Through MNCN & RJB, ES-TAF houses the top natural history collections (historic, living and frozen tissues & DNA) in the Iberian Peninsula, enabling advanced research in a wide range of biodiversity topics. ES-TAF collections represent a unique resource for the study of two of Earth’s biodiversity hotspots: the Mediterranean Basin and the Neotropics. ES-TAF also includes top-of-the-range facilities and equipment as well as expertise on research in the fields of molecular systematics and population genetics. Approximately 80% of collections are electronically databased, including c. 214,000 specimens imaged and an animal sounds library with c. 55,066 recordings.

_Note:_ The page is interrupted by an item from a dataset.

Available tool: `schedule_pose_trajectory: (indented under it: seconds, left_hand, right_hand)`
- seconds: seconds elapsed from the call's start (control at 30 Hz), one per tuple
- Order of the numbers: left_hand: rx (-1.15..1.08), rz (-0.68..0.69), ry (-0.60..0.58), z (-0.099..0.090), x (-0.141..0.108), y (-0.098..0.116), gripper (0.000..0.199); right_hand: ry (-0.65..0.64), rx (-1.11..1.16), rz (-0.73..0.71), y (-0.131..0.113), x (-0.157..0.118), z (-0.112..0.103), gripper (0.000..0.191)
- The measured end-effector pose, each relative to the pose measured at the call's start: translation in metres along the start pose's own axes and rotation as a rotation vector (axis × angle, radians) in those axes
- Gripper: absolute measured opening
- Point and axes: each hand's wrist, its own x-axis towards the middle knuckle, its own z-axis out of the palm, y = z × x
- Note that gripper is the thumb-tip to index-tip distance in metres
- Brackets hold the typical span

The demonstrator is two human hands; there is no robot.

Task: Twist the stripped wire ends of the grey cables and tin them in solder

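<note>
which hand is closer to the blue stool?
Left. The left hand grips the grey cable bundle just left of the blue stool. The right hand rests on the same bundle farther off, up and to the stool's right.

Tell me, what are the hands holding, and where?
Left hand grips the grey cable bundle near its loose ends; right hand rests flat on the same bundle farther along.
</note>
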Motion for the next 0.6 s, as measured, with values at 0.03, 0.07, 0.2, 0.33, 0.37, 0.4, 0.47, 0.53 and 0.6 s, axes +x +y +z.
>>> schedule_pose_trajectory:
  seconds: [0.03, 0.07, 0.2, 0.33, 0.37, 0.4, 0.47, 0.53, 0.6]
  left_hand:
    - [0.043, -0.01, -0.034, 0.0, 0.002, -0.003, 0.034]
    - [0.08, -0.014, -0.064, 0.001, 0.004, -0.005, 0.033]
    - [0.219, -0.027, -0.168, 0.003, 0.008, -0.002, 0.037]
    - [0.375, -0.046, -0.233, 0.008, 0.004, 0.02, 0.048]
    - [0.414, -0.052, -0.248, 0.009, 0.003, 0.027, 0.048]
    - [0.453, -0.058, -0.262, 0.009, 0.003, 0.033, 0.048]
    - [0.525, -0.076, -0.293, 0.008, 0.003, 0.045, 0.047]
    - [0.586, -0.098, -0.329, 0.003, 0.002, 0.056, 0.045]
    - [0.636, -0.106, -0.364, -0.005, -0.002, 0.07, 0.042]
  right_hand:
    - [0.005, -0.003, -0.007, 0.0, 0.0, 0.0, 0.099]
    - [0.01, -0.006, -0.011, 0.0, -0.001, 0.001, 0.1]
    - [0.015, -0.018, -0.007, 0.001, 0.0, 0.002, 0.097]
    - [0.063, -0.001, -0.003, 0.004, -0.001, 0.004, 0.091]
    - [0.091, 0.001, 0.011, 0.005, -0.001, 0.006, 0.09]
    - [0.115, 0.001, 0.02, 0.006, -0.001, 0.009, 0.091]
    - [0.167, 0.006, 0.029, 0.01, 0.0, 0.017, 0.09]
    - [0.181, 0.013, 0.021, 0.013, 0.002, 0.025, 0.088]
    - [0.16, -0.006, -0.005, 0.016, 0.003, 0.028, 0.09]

ES TAF also offers access to collections and expertise in geological disciplines (mineral systematics, petrology, geomorphology, geo-environmental analysis). New biological research areas are also available to users (e.g., analytical biogeography and global change, ecological modelling, environmental biology and environmental biochemistry, genomics, microbial ecology, geo–microbiology). Genomic approaches such as target sequencing, metabarcoding and genotyping-by-sequencing (RAD-seq) have been recently incorporated to the researchers’ toolset, in collaboration with external providers. In addition, ES TAF is equipped with a laboratory devoted to the handling of ancient DNA (fossil, subfossil and preserved modern but specially delicate material (e.g, historical herbarium and zoological collections or molluscs study collection preserved in 70% ethanol and stored at room temperature), which is rare in Europe; equipment for ultrapure, high-performing DNA (e.g. solid-phase paramagnetic bead technology) and high-sensitivity quantification (QubitR) is also available.
With over 9.85 million specimens, and more than 37,398 types, ES-TAF harbours the most important representative collection of the Mediterranean Basin worldwide, including specimens from the Iberian Peninsula (comprising the Balearic and Canarian Archipelagos) and an important collection from former overseas colonies in Central and South America, Philippines and Africa. Approximately 80% of collections are electronically databased, including c 214,000 specimens imaged, 1.1 million records offering associated data, and an animal sounds library with c. 55,066 recordings. RJB harbours the largest living plant collection in Spain and a growing seed bank of Iberian plants, which, together with greenhouses and growth plant chambers, enables studies on Evo-Devo, reproductive biology phenology, etc. There is also a growing culture collection of fungi.